The panel struggled with a variety of hypotheticals and scenarios. What if the materials had been stolen at gunpoint? What if Sony’s adversary were ISIS rather than, allegedly, North Korean hackers?
“Isn’t the answer that Seth Rogen wouldn’t do a movie about ISIS?” asked the Media Law Resource Center’s George Freeman.
“He’s probably writing one right now,” joked Sorkin in a moment of levity.
Certainly there was no sympathy for the North Korean leader, with UCLA’s Eugene Volokh remarking, “I wish the CIA would find a way to kill Kim Jong-un.”

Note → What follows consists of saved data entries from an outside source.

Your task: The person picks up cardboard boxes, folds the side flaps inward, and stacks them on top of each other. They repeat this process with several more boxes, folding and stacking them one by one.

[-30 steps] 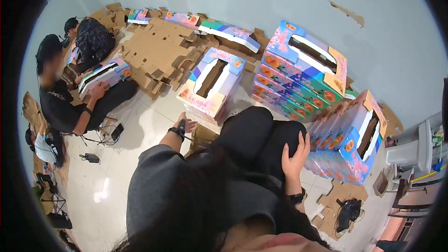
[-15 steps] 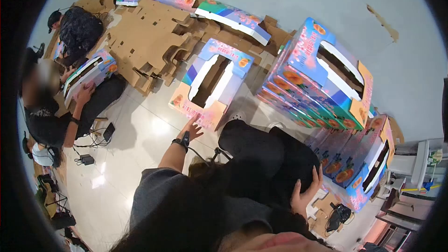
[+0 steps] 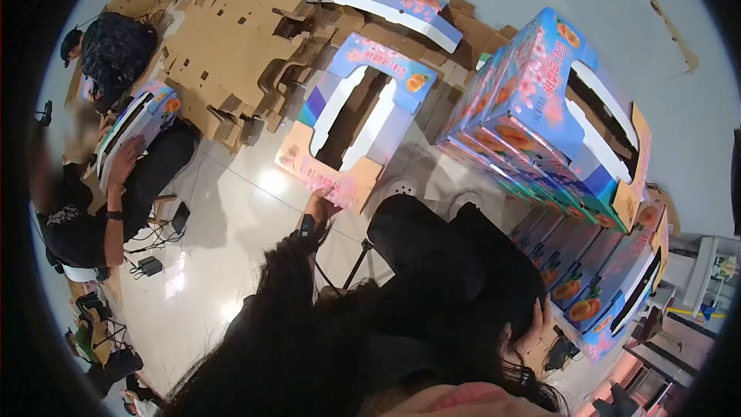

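A printed cardboard fruit box (image 3: 394,158) stands in front of me, with a long cut-out opening in its top. My left hand (image 3: 318,212) is at the near lower edge of this box, its fingers closed against the cardboard and partly hidden. My right hand (image 3: 532,332) rests by my right knee with its fingers stretched out, holding nothing. To my right is a stack of similar boxes (image 3: 532,120), pressed close together. More of the boxes (image 3: 571,262) stand in a row nearer to me.
Flattened brown cardboard (image 3: 231,46) covers the floor at the far left. Behind it, printed panels (image 3: 394,4) lie along the wall. On the left a seated person (image 3: 85,224) holds another box (image 3: 135,131). Cables and a black adapter (image 3: 150,266) lie on the floor tiles.
My left hand has come from spread fingers to closing on the near edge of the box. My view has shifted. The right hand still rests by my knee.
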Available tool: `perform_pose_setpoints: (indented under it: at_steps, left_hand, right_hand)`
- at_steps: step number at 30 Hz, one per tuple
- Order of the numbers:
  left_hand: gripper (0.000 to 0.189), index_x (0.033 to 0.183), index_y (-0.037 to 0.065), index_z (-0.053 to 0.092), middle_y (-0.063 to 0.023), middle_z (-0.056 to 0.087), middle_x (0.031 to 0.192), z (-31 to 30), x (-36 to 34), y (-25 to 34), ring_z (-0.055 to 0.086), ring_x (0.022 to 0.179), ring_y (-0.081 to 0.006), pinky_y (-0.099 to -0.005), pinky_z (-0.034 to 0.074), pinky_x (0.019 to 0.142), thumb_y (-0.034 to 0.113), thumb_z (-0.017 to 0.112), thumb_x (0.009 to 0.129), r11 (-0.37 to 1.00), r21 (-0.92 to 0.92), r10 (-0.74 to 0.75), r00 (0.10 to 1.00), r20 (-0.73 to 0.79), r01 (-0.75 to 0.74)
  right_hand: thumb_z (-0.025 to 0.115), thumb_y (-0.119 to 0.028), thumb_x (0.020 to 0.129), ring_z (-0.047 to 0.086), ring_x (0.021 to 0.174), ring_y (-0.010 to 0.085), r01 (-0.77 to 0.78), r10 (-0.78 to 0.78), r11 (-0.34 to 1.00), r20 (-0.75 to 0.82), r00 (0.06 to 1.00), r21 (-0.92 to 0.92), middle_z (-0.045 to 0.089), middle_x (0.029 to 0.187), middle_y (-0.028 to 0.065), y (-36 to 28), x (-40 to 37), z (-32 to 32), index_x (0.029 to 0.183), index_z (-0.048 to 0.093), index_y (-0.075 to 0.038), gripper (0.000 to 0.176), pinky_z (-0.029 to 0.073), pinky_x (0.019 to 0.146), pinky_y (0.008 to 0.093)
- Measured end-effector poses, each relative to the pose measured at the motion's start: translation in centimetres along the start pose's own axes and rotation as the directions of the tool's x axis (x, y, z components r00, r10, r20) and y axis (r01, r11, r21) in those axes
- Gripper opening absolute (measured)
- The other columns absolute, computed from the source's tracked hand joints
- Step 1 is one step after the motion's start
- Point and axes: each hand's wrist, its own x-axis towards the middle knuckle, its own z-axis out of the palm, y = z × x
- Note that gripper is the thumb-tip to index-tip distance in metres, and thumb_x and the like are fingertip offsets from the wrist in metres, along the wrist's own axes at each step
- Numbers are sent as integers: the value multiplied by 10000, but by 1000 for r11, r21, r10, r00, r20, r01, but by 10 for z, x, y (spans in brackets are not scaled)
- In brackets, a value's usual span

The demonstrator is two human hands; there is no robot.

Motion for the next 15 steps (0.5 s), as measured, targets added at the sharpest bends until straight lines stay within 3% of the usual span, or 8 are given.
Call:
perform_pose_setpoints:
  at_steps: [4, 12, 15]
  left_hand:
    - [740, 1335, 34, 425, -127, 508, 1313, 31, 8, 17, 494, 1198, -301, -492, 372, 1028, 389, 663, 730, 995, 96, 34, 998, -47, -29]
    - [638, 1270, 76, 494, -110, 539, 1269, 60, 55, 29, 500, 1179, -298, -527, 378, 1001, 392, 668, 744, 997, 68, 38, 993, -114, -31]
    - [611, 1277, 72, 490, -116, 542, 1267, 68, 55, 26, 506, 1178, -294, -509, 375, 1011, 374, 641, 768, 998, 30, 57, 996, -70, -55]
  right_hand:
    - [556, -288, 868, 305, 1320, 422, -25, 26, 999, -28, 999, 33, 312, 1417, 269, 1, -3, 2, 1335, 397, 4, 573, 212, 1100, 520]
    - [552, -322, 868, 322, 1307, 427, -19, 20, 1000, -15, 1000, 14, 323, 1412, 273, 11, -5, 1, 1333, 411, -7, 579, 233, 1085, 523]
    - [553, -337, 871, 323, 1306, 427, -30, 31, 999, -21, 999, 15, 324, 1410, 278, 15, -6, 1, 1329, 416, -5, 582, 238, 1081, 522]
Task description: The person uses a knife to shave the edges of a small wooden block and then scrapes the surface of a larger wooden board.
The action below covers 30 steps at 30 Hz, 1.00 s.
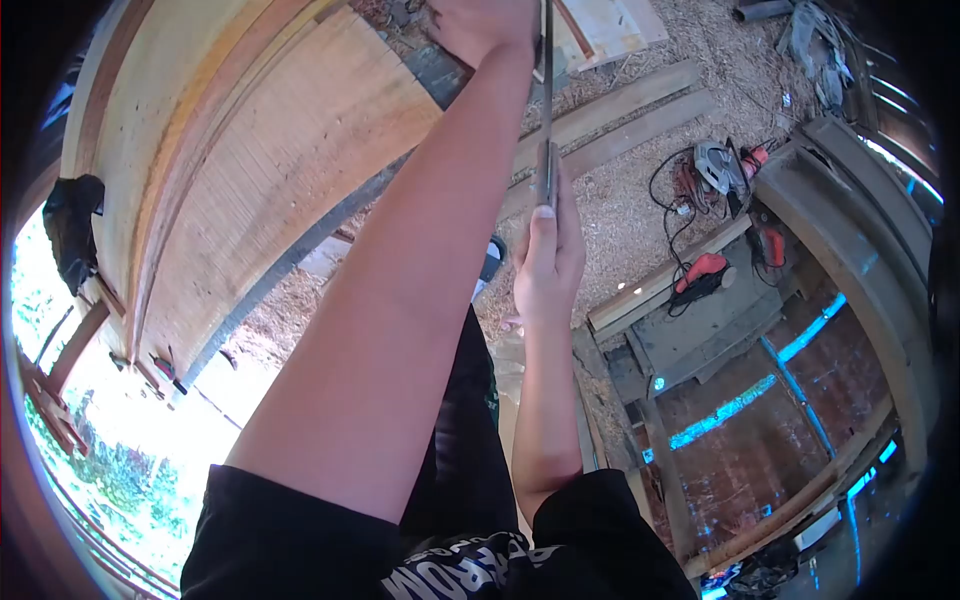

Earlier in the afternoon, the rhetoric was only slightly less heated on a panel about the role of theatrical distribution in the digital era. Fithian, who heads the National Association of Theater Owners, asserted that “Netflix and all subscription models are horribly bad” because they reduce the perceived value of content. They are, he said, “a grave threat to the movie business.”
Like Sorkin, Fithian also had a beef with the law. “I hate the antitrust laws,” he said, because they make it difficult or impossible to evolve industry-wide business models in a coordinated way.
Asked whether movie theaters should adopt discretionary pricing — i.e., charge different prices for movie tickets based on films’ popularity or for opening weekend — Fithian grew cautious. “Yeah,” he said slowly, signaling that it was an awkward issue. But then he opened up.
“This is heresy, but I think you’re right,” he said. Theaters could have charged “three times” as much for Star Wars, Fithian enthused, calling the prospect of $30 tickets for that movie “great!” And charging the same amount for opening weekend as for later dates in a run is “crazy,” he said.
The conference, now in its thirteenth year, was sponsored by the Biederman Entertainment and Media Law Institute at Southwestern Law School (where, full disclosure, this reporter is an adjunct professor) and the Media Law Resource Center, and was held in an auditorium at the Los Angeles Times.